I am aware that it exists also the old spherical_geometry.py file, but if you agree with the need for the refactoring I propose, I think it would be nice if we add a new file called spherical_future.py (or let me know the name) where I start adding incremental PRs that you can review progressively. I could proceed in the following order:

  1. Add SPoint
  2. Add SArc
  3. Add SLine
  4. Add SExtent
  5. Add SPolygon and SMultiPolygon

Regarding the integration of such classes defined in spherical_future.py into the current workflow, I would foresee the following:

  • In geometry.py the SphPolygon is currently obtained by creating a Boundary/AreaBoundary/AreaDefBoundary object and then calling the contour_poly method.
  • In my (ready) implementations of SwathDefinition crop/get_area_slices methods, I essentially come up adding a method boundary to AreaDefinition and SwathDefinition classes, which returns an AreaBoundary object. I then added the method polygon to AreaBoundary which enables the retrieval of the boundary SPolygon. It will look like area_def.boundary().polygon() instead of the current AreaDefBoundary(area_def).contour_poly.
  • So once spherical_future.py is ready, we can then progressively think to replace the usage of contours_poly in the code with polygon.
  • spherical.py will remain available for back-compatibility reasons, while the new computations will be performed with the S<geom> class objects defined in spherical_future.py.

When the above will be in place, I will be able to add the PR to enhance get_area_slices also for SwathDefinition. I come up with a quite efficient implementation that can return in about 30 seconds the intersection slices of 1 day of LEO orbits with a GEO disk, with a custom specification of the minimum_overlap_fraction required to define the intersection (see for value 0.9 and 0 in the below pictures) .

min_overlap_0 9
min_overlap_0

Let me know what you think and the path forward !!

@djhoese
Copy link
Member

djhoese commented Feb 10, 2022

Others may disagree with this, but here is my gut reaction in order to:

  1. Not waste your time @ghiggi separating things out in a way that might not help reviewing that much anyway. I know this contradicts some of what I said before, but separating PRs by object type will make it harder to see the overall picture even if it does reduce the individual PR review time. I don't see a way to separate it out any other way unless you see a way to submit individual bug fixes to the existing interfaces and then make a separate PR for the new interfaces (this one would still be large).
  2. Put things in a place that makes future changes easier and require less worrying about backwards compatibility.

I think you should:

  1. Put your new spherical geometry in pyresample/future/spherical/ (https://github.com/pytroll/pyresample/tree/main/pyresample/future).

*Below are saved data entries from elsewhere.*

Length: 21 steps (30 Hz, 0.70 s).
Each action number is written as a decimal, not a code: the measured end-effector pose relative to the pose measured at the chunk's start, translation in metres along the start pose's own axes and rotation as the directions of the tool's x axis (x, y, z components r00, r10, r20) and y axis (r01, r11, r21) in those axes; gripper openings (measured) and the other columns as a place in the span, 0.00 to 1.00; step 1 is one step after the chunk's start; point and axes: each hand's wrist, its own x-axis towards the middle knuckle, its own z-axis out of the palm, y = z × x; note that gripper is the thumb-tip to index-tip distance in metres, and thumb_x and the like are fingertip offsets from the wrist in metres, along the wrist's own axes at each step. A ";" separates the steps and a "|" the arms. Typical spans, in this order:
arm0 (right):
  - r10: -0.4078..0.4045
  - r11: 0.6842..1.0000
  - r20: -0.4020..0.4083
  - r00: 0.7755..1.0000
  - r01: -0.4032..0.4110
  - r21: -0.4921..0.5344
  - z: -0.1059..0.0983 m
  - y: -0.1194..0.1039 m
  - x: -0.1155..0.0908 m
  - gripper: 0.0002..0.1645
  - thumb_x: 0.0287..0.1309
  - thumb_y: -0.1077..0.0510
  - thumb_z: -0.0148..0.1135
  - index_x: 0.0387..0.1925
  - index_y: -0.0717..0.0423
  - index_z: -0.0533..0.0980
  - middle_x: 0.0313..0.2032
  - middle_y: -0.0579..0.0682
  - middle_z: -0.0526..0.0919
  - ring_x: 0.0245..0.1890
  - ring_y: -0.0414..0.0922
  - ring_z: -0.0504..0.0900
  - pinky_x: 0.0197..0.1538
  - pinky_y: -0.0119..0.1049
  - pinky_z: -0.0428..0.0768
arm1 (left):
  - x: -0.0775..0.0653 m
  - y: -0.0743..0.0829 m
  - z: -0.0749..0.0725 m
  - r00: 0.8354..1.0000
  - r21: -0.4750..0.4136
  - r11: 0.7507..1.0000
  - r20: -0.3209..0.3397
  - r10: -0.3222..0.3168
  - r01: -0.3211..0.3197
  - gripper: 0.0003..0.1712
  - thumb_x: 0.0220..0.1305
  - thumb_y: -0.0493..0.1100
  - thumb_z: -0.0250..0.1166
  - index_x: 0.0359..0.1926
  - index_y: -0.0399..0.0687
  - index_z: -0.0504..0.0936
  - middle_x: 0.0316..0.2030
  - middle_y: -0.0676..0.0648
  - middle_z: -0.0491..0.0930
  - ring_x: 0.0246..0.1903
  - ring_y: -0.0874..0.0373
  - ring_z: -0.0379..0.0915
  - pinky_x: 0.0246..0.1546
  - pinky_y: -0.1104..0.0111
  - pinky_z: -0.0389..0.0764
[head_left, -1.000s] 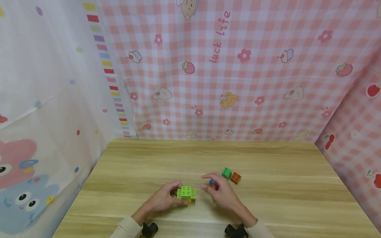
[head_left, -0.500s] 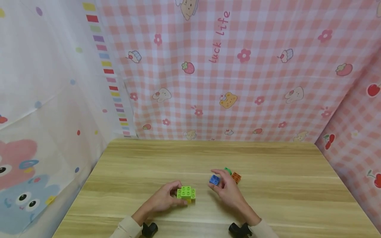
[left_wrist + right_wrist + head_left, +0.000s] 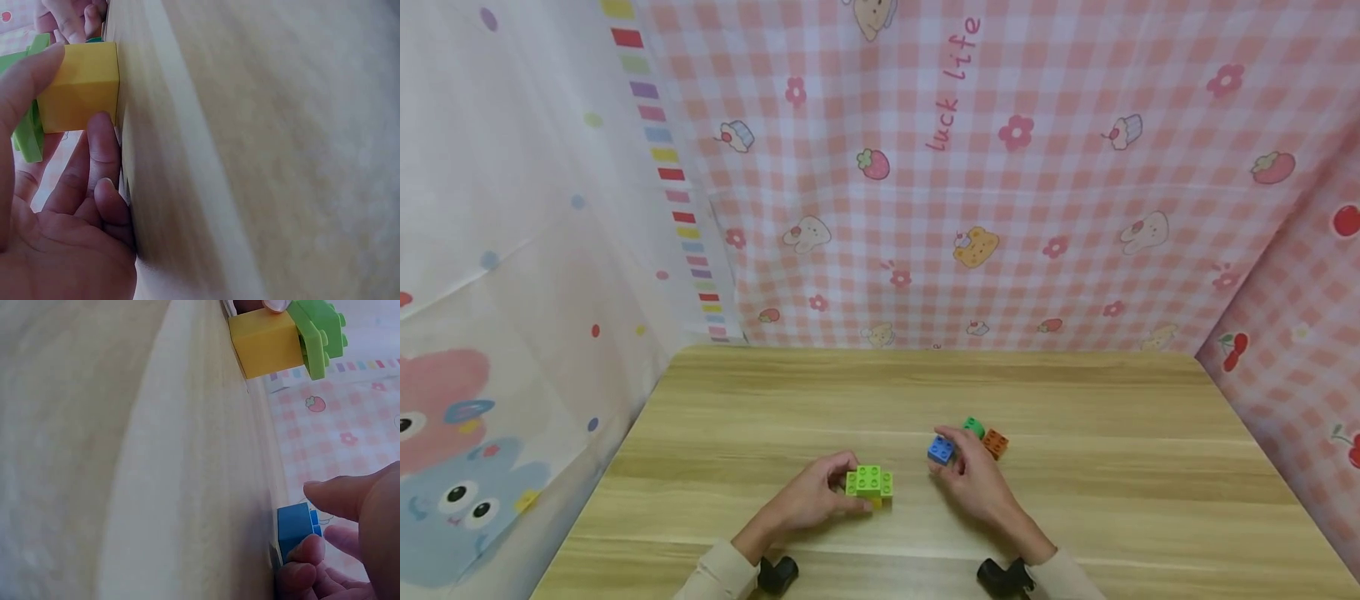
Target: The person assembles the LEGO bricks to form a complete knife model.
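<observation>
Left hand (image 3: 811,498) pinches the yellow block (image 3: 81,87) between thumb and fingers; right hand (image 3: 977,483) is loosely spread around the blue block (image 3: 940,451), its thumb standing clear of the block in the right wrist view; whether its other fingers press on the blue block I cannot tell.

Taking 12 o'clock as the far edge of the table (image 3: 760,400), the yellow block stands upright at the left hand's 3 o'clock, with lime-green pieces (image 3: 868,482) stacked on top; the blue block sits on the wood at the stack's 2 o'clock, studs up; the green block (image 3: 973,428) lies near it, at the blue block's 2 o'clock, partly hidden by the right hand; the brown block (image 3: 996,443) is just beside the green one, at its 4 o'clock.

Pink checked cloth (image 3: 925,208) hangs at 12 o'clock; white cloth (image 3: 550,250) hangs at 9.
</observation>
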 end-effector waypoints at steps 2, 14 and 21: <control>0.004 1.000 -0.001 1.000 -0.004 -0.006 0.000 0.001 0.001 0.33 0.55 0.63 0.71 0.63 0.56 0.73 0.45 0.51 0.75 0.27 0.38 0.70 0.29 0.28 0.71 | 0.000 0.000 0.000 1.000 -0.004 1.000 0.000 -0.002 0.002 0.17 0.52 0.47 0.77 0.38 0.57 0.77 0.39 0.53 0.80 0.39 0.55 0.75 0.40 0.66 0.75; -0.001 1.000 -0.022 1.000 0.001 -0.019 0.001 0.004 0.002 0.27 0.56 0.65 0.71 0.58 0.61 0.76 0.40 0.50 0.76 0.26 0.36 0.69 0.29 0.28 0.70 | 0.002 -0.002 -0.001 1.000 -0.017 1.000 0.004 0.005 -0.005 0.17 0.53 0.48 0.77 0.37 0.55 0.76 0.38 0.52 0.80 0.39 0.55 0.74 0.40 0.66 0.75; 0.023 0.999 -0.043 0.999 -0.025 -0.035 0.004 0.005 0.001 0.27 0.54 0.64 0.73 0.57 0.61 0.77 0.38 0.50 0.76 0.25 0.36 0.69 0.28 0.28 0.69 | 0.000 -0.002 0.000 1.000 -0.007 1.000 0.005 0.000 0.000 0.17 0.54 0.49 0.77 0.37 0.55 0.77 0.39 0.52 0.80 0.40 0.54 0.74 0.40 0.66 0.75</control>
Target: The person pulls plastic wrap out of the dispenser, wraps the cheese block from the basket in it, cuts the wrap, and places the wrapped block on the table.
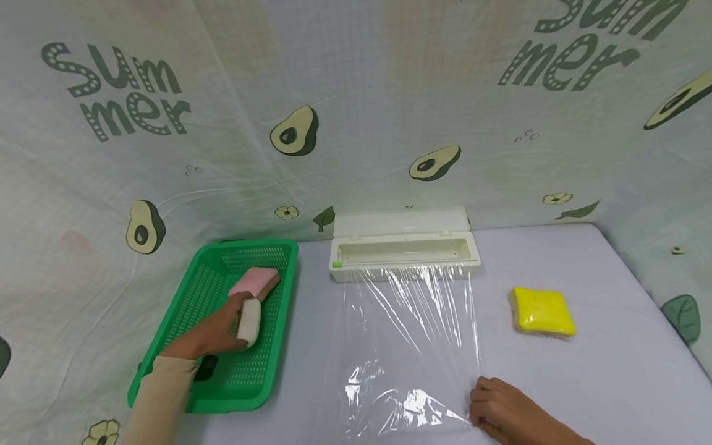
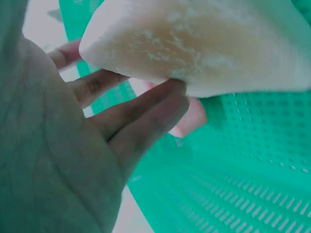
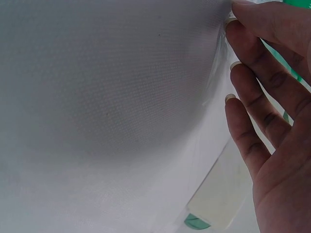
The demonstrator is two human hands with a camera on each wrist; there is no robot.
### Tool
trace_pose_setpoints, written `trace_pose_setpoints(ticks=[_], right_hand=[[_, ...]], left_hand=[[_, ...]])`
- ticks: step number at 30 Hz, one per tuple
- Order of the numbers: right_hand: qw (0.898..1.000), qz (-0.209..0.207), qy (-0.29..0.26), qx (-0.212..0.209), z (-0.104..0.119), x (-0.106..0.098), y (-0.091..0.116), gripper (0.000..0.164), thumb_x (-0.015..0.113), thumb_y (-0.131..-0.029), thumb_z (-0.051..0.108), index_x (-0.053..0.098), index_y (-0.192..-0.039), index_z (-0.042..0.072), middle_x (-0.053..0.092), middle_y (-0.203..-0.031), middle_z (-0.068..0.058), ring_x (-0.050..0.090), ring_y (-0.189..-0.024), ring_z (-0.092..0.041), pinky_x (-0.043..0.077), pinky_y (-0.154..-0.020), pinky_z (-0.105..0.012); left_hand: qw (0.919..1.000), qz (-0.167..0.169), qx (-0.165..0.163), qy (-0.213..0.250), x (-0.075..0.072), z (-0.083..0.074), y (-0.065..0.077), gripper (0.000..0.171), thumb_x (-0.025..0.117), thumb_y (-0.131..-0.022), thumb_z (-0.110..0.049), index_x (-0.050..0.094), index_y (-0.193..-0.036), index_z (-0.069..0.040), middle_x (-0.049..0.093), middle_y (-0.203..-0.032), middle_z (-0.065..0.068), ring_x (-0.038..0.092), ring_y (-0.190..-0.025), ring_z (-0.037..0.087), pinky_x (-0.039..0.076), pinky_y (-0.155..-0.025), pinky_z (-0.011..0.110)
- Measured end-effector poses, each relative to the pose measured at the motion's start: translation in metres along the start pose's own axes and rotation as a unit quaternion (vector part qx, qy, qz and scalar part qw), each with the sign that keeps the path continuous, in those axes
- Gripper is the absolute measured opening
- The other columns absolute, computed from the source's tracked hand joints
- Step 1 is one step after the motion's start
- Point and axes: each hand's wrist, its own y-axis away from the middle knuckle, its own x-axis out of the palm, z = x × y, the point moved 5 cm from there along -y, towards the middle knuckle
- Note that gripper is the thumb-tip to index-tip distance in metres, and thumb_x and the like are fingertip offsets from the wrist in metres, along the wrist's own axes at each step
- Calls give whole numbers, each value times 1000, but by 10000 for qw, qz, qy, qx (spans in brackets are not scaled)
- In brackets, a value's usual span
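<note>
My left hand reaches into the green basket and grips a white, rounded, sponge-like block between thumb and fingers. Seen from the left wrist, this white block has a beige, scuffed-looking face. Just beyond it in the basket lies a pink block. Clear cling film stretches over the table from a white dispenser box. At the film's near right corner, my right hand pinches its edge between thumb and index finger; the other fingers curl loosely in the right wrist view.
A yellow block wrapped in clear film lies on the right of the table. The dispenser's lid stands raised against the printed cloth backdrop. A dark object is partly hidden beside the left wrist in the basket.
</note>
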Motion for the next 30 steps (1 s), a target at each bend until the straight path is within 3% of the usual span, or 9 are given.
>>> trace_pose_setpoints(ticks=[2, 5, 10, 15, 18, 24, 30], right_hand=[[10000, 19, 3, 21, 0, 0, 0, 37, 96, -58, 6, 73, -75, 29, 64, -82, 23, 49, -81, 3, 38, -70, -9], [10000, 20, 5, 47, 1, -1, 0, 36, 95, -60, 6, 73, -75, 29, 63, -82, 23, 48, -81, 3, 37, -70, -9], [10000, -23, -23, 85, 0, -1, 2, 36, 93, -61, 5, 72, -77, 29, 63, -84, 24, 48, -82, 3, 38, -71, -10], [9999, -16, -69, 131, -1, -1, 3, 38, 94, -62, 3, 72, -78, 30, 62, -85, 24, 49, -83, 3, 38, -72, -11], [9999, 4, -60, 115, -1, -1, 3, 39, 94, -62, 2, 72, -78, 30, 63, -85, 24, 49, -84, 2, 38, -73, -11], [9999, 47, -35, 95, -1, -1, 4, 37, 95, -62, 3, 74, -79, 29, 65, -84, 23, 49, -84, 2, 38, -73, -11], [9999, -123, 105, -19, 1, -1, 2, 38, 94, -59, 2, 73, -77, 28, 63, -82, 23, 50, -83, 1, 40, -72, -12]], left_hand=[[9997, 122, -186, 125, -3, 3, 4, 96, 87, -79, -9, 30, -155, 4, 39, -148, 34, 56, -118, 46, 53, -88, 57], [9992, 161, -368, -52, -7, 6, 7, 97, 86, -77, -10, 32, -156, 6, 31, -151, 35, 54, -117, 49, 53, -86, 59], [9945, -144, -532, -894, -14, 8, 9, 96, 91, -69, -17, 42, -147, 11, 41, -142, 32, 53, -112, 47, 54, -82, 57], [9834, -193, -701, -1664, -13, 10, 10, 108, 99, -64, -31, 42, -145, 11, 50, -136, 33, 52, -115, 49, 50, -94, 64], [9776, -213, -823, -1925, -12, 10, 9, 104, 100, -64, -32, 46, -142, 12, 52, -130, 32, 53, -111, 46, 50, -95, 64], [9708, -463, -660, -2259, -16, 1, 8, 90, 97, -68, -32, 55, -134, 12, 57, -127, 29, 54, -113, 46, 47, -99, 64], [9741, -953, -244, -2035, -25, -17, 13, 80, 95, -69, -27, 57, -129, 10, 62, -121, 25, 58, -106, 42, 50, -93, 62]])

You already have these shapely utils, but are they used by any other module? I'd say put them in pyresample/future/spherical/shapely_utils.py or something like that. You could go Java-style and put each spherical object in its own spherical/ submodule, but maybe there is a more consolidated structure that would work (ex. primitives.py for lines, points, and arcs; polygons.py for extent and polygons).
  2. Put tests in a pyresample/test/test_futures/test_spherical.py (or test_spherical sub-directory).
  3. Any future development/changes to geometry objects (SwathDefinition, AreaDefinition, etc) should be done in the pyresample/future module and be in line with existing Pyresample 2.0 design concepts (Initial discussion on Pyresample 2.0 #181, https://github.com/pytroll/pyresample/milestone/3). Although as I say that I realize none of those issues include the decisions/discussions we had made about geometry objects...oops.

Questions:

  1. Are these individual classes meant to be seen or used by the user? Or are only the highest ones needed by the user?
  2. What time zone are you in?
  3. Can you meet with the pyresample devs to discuss some of these concepts so we are all on the same page about what's going on?
  4. Question for everyone, if we are putting this in future, should we make more drastic changes to the spherical polygon API?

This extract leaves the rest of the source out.